═════ DATA BLOCK ═════

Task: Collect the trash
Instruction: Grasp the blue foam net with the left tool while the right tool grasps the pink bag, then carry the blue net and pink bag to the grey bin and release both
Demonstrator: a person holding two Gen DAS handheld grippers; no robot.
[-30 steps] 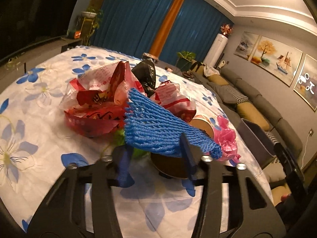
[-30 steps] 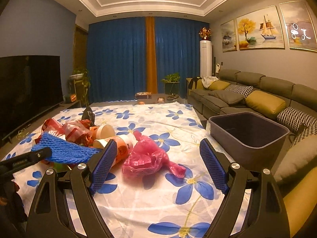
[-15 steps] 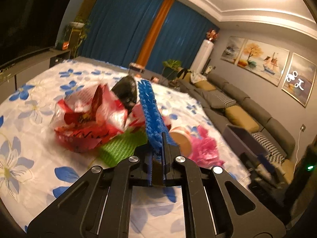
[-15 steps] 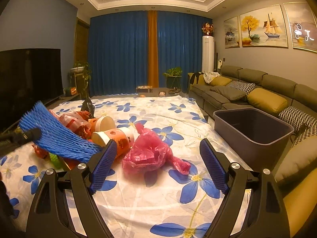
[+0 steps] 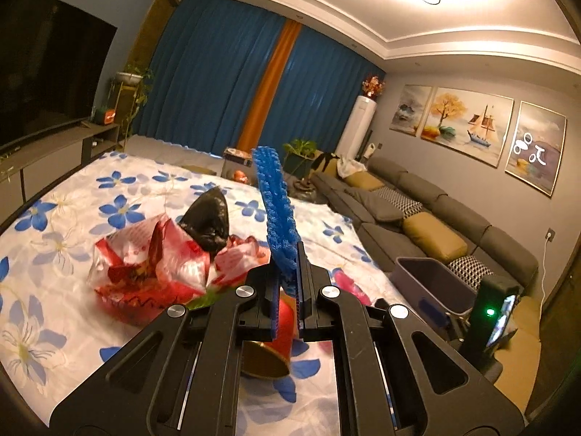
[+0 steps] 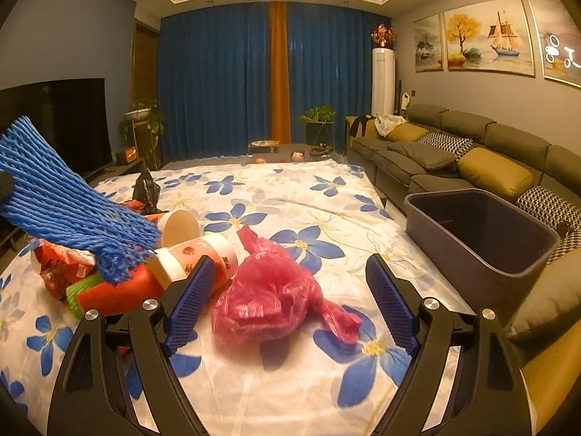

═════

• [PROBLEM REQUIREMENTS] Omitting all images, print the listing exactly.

• [WRITTEN ANSWER]
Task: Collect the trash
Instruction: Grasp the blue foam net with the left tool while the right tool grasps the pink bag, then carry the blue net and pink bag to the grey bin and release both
Demonstrator: a person holding two Gen DAS handheld grippers; no robot.
[-30 steps] 
[-30 steps] 
[-15 steps] 
[-15 steps] 
[+0 steps] 
[+0 steps] 

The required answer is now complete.